(Saved entries)
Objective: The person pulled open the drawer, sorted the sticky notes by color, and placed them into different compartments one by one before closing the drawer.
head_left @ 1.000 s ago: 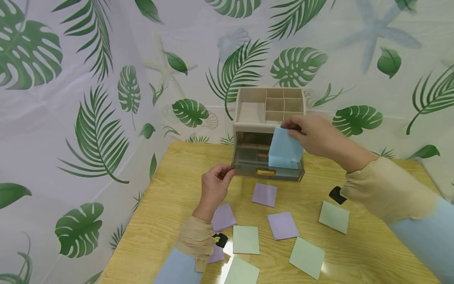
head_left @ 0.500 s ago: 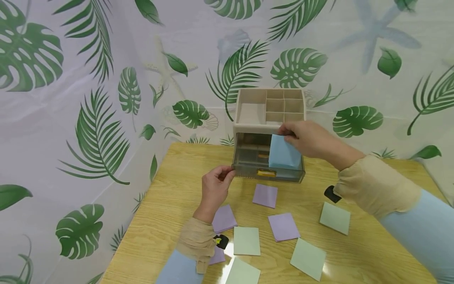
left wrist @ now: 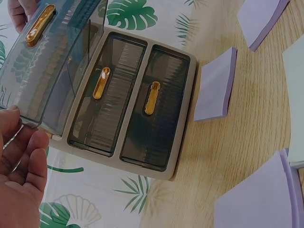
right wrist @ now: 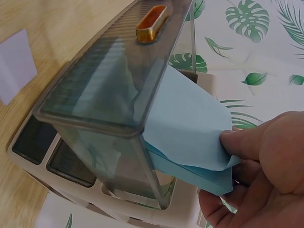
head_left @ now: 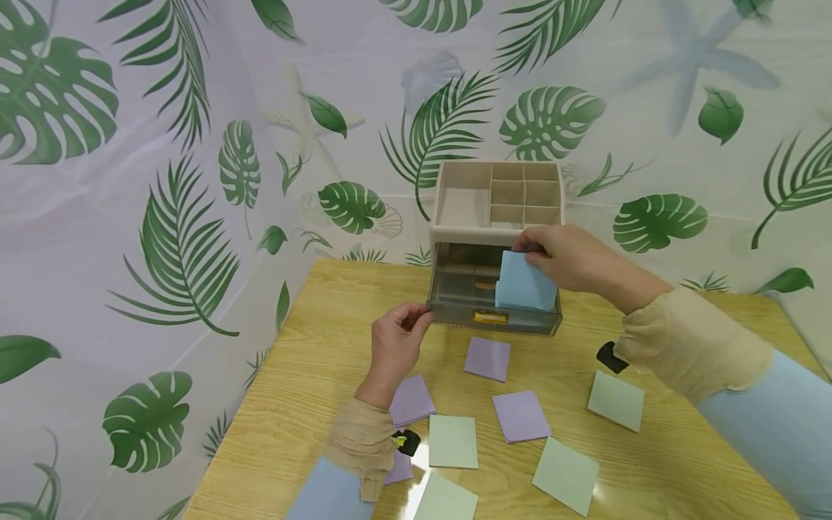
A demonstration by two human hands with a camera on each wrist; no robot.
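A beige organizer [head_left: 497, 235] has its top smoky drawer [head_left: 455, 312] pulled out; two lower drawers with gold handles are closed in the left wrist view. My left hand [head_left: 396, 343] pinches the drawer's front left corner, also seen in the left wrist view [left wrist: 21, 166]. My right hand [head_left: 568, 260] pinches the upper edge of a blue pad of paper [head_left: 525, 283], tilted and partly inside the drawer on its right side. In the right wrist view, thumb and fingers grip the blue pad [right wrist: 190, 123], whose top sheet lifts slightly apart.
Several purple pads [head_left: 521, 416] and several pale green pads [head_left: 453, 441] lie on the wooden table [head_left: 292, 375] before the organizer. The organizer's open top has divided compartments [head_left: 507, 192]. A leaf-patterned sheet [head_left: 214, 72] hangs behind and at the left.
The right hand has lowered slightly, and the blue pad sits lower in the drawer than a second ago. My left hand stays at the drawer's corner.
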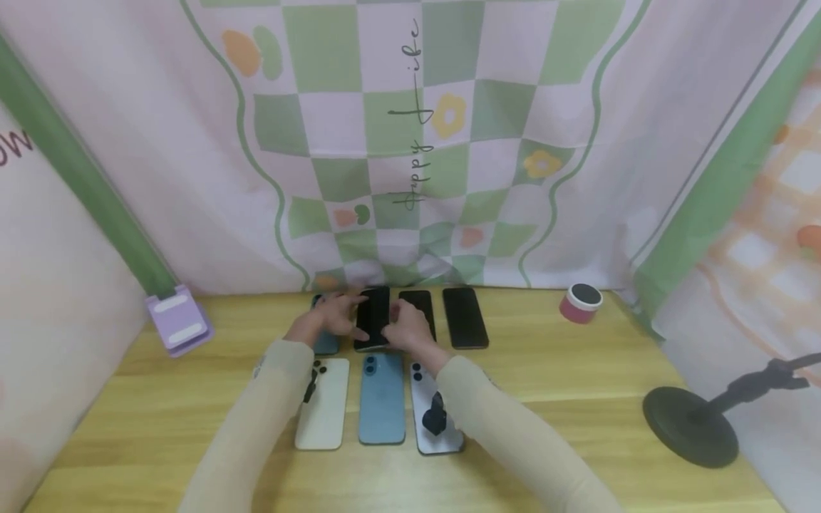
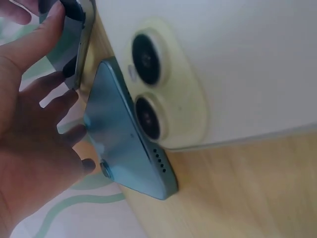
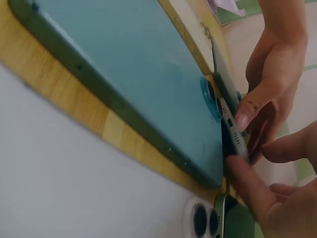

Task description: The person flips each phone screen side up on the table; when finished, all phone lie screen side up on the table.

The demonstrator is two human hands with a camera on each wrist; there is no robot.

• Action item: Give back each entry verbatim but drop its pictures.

• Answer section:
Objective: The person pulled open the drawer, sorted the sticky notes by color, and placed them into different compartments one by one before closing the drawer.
head_left @ 1.000 s ago: 
head_left @ 0.500 s ago: 
left wrist @ now: 
right wrist @ now: 
head_left @ now: 
A demonstration by two human hands with a camera on each wrist; no robot.
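A beige organizer [head_left: 497, 235] has its top smoky drawer [head_left: 455, 312] pulled out; two lower drawers with gold handles are closed in the left wrist view. My left hand [head_left: 396, 343] pinches the drawer's front left corner, also seen in the left wrist view [left wrist: 21, 166]. My right hand [head_left: 568, 260] pinches the upper edge of a blue pad of paper [head_left: 525, 283], tilted and partly inside the drawer on its right side. In the right wrist view, thumb and fingers grip the blue pad [right wrist: 190, 123], whose top sheet lifts slightly apart.
Several purple pads [head_left: 521, 416] and several pale green pads [head_left: 453, 441] lie on the wooden table [head_left: 292, 375] before the organizer. The organizer's open top has divided compartments [head_left: 507, 192]. A leaf-patterned sheet [head_left: 214, 72] hangs behind and at the left.
The right hand has lowered slightly, and the blue pad sits lower in the drawer than a second ago. My left hand stays at the drawer's corner.
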
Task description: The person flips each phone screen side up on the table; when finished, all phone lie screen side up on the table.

The demonstrator is two human hands with a camera on each wrist; there is no robot.

There is nothing more to the output.